Instructions to follow:
After finding the line with "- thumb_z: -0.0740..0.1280" in the data below, set down exactly each line through the one with "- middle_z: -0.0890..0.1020", inclusive, and stop there.

Available data:
◇ ◇ ◇ ◇

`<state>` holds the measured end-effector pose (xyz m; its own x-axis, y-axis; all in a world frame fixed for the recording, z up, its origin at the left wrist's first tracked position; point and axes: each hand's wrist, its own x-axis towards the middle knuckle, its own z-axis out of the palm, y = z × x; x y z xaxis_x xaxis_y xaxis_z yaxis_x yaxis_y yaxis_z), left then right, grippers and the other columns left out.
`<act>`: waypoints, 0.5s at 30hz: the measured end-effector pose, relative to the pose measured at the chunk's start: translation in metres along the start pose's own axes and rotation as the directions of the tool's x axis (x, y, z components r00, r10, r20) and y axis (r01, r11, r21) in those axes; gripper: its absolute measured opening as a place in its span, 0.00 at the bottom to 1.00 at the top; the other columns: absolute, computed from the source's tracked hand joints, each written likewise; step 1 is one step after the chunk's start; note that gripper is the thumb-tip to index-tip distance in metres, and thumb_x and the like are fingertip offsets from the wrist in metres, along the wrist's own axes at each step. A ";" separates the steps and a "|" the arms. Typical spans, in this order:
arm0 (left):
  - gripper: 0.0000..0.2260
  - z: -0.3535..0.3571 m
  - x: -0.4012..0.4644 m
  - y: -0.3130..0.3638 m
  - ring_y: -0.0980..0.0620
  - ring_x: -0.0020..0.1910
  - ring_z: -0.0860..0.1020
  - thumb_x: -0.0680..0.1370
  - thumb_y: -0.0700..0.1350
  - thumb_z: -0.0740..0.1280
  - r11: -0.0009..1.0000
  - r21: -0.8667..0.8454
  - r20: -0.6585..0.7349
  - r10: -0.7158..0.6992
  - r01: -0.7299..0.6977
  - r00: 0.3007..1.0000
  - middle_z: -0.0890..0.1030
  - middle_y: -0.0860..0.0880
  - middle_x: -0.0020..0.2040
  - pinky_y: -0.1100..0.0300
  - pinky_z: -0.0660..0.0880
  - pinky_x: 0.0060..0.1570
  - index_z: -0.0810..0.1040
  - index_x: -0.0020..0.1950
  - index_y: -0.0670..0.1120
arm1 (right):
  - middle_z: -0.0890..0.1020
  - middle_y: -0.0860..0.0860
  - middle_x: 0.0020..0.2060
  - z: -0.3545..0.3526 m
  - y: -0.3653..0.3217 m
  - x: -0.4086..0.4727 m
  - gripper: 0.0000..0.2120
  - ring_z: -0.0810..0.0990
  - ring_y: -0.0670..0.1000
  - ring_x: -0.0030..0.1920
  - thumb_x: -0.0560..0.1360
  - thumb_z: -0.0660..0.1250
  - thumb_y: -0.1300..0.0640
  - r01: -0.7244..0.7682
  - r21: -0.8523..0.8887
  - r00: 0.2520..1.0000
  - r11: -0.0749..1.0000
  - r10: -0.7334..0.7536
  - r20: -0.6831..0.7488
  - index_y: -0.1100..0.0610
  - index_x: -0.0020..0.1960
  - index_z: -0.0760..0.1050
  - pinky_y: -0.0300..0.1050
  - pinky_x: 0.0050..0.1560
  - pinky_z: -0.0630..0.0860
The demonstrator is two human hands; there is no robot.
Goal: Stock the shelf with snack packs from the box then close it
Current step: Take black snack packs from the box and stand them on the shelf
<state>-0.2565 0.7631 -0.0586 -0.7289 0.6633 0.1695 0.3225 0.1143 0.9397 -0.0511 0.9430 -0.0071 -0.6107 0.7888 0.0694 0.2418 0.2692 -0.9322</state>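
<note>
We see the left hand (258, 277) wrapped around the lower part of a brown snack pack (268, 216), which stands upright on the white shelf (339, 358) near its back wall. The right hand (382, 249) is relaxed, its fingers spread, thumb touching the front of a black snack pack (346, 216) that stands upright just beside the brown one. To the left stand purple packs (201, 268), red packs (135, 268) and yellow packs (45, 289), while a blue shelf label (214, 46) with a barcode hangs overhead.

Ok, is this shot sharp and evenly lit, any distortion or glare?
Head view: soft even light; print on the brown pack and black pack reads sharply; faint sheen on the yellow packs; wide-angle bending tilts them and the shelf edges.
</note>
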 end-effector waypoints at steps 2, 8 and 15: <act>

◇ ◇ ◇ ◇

Answer space:
  - thumb_z: -0.0740..0.1280
  - r11: -0.0009..1.0000
  - r21: -0.8667..0.8454
  - r20: -0.6585..0.7349
  - r10: -0.7158..0.6992
  - r01: -0.7299..0.6977
  - r00: 0.3007..1.0000
  - middle_z: -0.0890..0.1030
  - middle_y: -0.0860..0.0880
  - middle_x: -0.0020..0.2040
  - pinky_y: -0.1100..0.0300
  - pinky_z: -0.0660..0.0880
  - pinky_x: 0.0060..0.1570
  - index_z: -0.0810..0.1040
  - index_x: -0.0020..0.1950
  - index_y: -0.0670..0.1120
arm1 (right):
  - middle_z: -0.0890..0.1020

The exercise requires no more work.